Instructions for the task: Taking the first line of the listing as the start and the line containing "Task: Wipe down" as the end, reproduce everything in between exactly, both ends included.

Supplied material:
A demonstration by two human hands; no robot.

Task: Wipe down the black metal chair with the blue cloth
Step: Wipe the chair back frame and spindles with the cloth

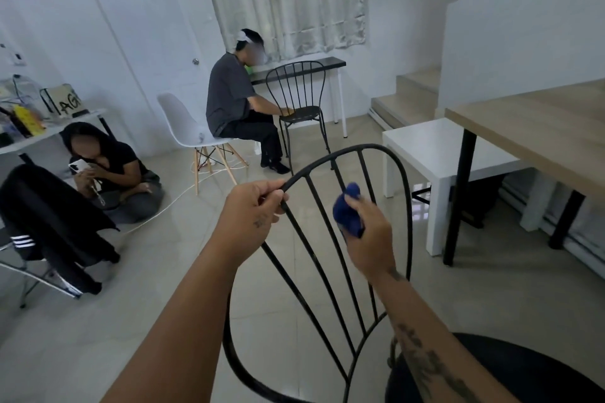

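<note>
**Hand positions**

1. Your left hand (pixel 252 209) grips the top rail of the chair (pixel 530 366) on the rail's left curve. The fingers are curled tight round the black tube.
2. Your right hand (pixel 366 229) holds the cloth (pixel 347 209), bunched into a wad. The fingers are closed round its lower part.
3. The upper part of the cloth sticks out above the fingers. It lies against a spindle in the upper middle of the backrest, just below the top rail. You cannot tell whether it wraps that spindle.
4. Your two hands are near each other at about the same height, with a spindle between them. The seat sits at lower right, partly under your right forearm.

**Count**

- Cloth: one, blue.
- Black metal chairs: two. One is in your hands. The far chair (pixel 301 98) stands well apart, beside the dark surface (pixel 327 64) under the curtain.
- White chair (pixel 183 127): one, on wooden legs.
- Other persons: two. The seated person (pixel 229 95) is on the white chair with a hand on the far chair's seat. The floor person (pixel 118 167) sits at left holding a phone.
- Further surfaces: three. There is a wood surface (pixel 540 127) at right and a white table (pixel 442 147) just beside it. A cluttered white surface (pixel 49 132) is at left.
- Jacket (pixel 49 216): one, black, draped at left.
</note>
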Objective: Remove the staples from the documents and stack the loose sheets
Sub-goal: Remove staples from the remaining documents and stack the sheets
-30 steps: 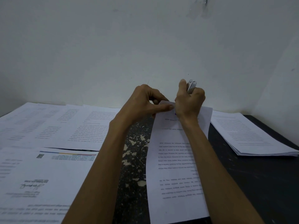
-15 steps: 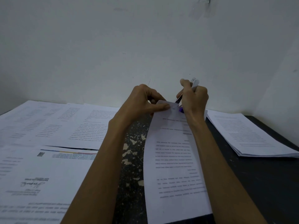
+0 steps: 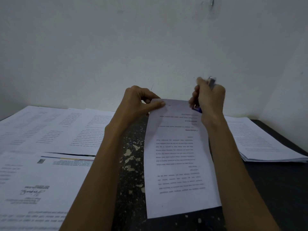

Reply:
A demonstration by two human hands; no robot.

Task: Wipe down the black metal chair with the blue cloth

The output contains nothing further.